To adopt the constructed morphological TER prediction model to the non-labeled phase-contrast microscopic images, the 2 lots (6 samples), which showed high TER (mean TER value 342 ± 26 Ω cm2) and low TER (mean TER value 150 ± 12 Ω cm2) were selected for image processing and prediction (Figs. 5A and S8). From the non-labeled images, randomly chosen individual cells (~ 500 cells) were traced using the Cell Magic Wand tool (https://github.com/fitzlab/CellMagicWand) in ImageJ/Fiji with minimal manual assistance. By the traced clearer border of cells, the phase-contrast images were processed with the original filter set by CL-Quant as illustrated in Fig. S8A. From the recognized image, the morphologies of individual cells were measured by CL-Quant. From the measured group of cellular objects, their average and SD of 8 morphological features were measured to list 16 explanatory variables. These variables were applied to the constructed TER prediction model and TER-positive or -negative discrimination model, and their prediction performances were evaluated in the same manner.
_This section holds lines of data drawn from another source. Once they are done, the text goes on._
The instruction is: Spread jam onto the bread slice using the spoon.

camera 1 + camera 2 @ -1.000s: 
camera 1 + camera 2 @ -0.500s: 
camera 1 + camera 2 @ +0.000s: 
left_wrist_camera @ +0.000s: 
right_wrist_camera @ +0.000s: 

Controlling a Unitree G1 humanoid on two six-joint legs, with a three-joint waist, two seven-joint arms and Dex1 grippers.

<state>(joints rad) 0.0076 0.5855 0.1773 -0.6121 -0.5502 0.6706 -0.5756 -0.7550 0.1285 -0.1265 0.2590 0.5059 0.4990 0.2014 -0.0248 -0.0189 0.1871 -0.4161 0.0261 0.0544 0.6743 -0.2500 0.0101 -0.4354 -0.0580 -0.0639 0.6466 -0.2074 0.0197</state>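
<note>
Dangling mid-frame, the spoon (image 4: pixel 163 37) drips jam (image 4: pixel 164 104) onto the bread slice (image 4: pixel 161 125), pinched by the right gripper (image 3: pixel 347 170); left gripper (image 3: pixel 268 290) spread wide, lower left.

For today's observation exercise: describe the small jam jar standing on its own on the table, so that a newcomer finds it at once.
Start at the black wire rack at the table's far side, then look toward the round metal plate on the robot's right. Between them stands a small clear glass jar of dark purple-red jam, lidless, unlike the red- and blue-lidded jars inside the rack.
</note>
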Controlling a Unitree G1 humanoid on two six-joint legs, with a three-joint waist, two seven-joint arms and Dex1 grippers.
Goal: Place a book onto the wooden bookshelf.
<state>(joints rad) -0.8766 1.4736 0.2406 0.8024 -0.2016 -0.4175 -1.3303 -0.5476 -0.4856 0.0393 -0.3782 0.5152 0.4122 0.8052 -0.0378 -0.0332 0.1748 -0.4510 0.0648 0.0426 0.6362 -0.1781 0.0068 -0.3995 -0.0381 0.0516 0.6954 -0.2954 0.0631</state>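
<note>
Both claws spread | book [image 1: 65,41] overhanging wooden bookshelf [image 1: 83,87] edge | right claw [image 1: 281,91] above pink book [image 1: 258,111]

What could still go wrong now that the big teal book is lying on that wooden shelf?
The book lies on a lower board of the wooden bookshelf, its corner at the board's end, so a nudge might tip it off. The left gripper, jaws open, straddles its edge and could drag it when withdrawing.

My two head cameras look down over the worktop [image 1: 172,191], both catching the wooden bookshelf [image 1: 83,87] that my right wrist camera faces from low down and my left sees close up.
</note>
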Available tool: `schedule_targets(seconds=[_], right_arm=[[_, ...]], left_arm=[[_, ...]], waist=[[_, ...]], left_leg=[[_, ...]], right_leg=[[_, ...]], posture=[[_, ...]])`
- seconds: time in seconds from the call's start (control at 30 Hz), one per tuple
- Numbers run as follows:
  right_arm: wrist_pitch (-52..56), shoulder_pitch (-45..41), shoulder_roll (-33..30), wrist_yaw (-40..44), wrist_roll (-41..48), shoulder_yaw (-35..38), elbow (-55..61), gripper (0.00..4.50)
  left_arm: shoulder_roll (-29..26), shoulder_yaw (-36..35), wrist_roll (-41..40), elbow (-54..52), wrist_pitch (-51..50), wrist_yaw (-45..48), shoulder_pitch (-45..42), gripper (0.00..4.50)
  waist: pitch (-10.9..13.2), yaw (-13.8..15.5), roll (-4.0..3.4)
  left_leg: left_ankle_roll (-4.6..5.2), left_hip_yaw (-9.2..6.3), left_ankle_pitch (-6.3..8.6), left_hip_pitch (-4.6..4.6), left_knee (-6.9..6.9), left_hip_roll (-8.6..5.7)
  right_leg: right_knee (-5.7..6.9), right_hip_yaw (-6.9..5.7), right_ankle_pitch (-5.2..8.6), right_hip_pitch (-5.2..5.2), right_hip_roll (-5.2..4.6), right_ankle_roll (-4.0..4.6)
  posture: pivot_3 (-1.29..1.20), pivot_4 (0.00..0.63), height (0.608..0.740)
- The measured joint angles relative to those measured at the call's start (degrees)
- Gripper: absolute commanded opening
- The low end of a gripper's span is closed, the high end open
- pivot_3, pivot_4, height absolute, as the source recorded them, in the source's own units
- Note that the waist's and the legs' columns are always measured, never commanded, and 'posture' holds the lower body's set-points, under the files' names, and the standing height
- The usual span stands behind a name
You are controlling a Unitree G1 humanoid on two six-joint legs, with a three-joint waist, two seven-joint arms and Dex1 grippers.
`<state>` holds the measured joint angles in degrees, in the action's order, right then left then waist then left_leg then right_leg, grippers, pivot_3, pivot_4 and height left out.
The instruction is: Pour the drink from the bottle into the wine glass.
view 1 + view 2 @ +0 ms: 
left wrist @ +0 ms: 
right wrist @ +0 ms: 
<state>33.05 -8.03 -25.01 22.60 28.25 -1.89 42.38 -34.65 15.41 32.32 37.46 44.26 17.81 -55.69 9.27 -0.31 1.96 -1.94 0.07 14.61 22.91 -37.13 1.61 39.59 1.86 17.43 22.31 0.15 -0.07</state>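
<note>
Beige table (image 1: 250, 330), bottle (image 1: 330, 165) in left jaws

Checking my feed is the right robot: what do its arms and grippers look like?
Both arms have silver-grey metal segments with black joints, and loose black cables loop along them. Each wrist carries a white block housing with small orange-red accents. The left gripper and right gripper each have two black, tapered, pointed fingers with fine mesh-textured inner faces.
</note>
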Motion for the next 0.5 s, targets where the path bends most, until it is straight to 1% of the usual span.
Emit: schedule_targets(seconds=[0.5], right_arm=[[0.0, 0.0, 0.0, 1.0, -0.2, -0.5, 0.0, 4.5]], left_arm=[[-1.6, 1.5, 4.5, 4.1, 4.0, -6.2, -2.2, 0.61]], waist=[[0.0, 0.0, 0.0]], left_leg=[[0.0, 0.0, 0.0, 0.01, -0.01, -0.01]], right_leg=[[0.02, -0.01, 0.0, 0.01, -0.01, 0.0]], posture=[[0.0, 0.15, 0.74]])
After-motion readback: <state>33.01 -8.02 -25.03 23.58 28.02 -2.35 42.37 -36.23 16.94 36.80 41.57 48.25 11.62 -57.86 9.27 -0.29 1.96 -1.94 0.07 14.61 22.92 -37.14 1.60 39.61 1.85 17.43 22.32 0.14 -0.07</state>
To identify whether our model could be used to predict TER values of RPE sheets across cell lines, six different hiPSC-RPE sheets derived from three different cell lines were generated in a clinical manufacturing facility. Three RPE sheets were produced from the iRTA-01 cell line on different dates. Two RPE sheets were derived from the 253G1 hiPSC line, and one sheet was derived from the Ff-I01 hiPSC line. Phase-contrast images of the six hiPSC-RPE sheets were processed for morphological analysis as described above. The morphologies of individual cells were applied to the constructed TER prediction model, and their prediction performances were evaluated as described above.

Data processing and model analyses were coded with R 3.4.4. (https://cran.r-project.org). The codes used for the model construction are available at https://mega.nz/folder/zhA0SYAQ#g3uRzUiGKYbdDJmM6t3Lvw.

Statistical analysis

Data in the experimental sections are expressed as means ± SEM. All sets of experiments were performed at least three times. The statistical significance of the differences between groups was determined using unpaired t-tests with GraphPad Prism 7 (GraphPad Software, Inc., San Diego, CA). Probability values less than 5% were considered statistically significant.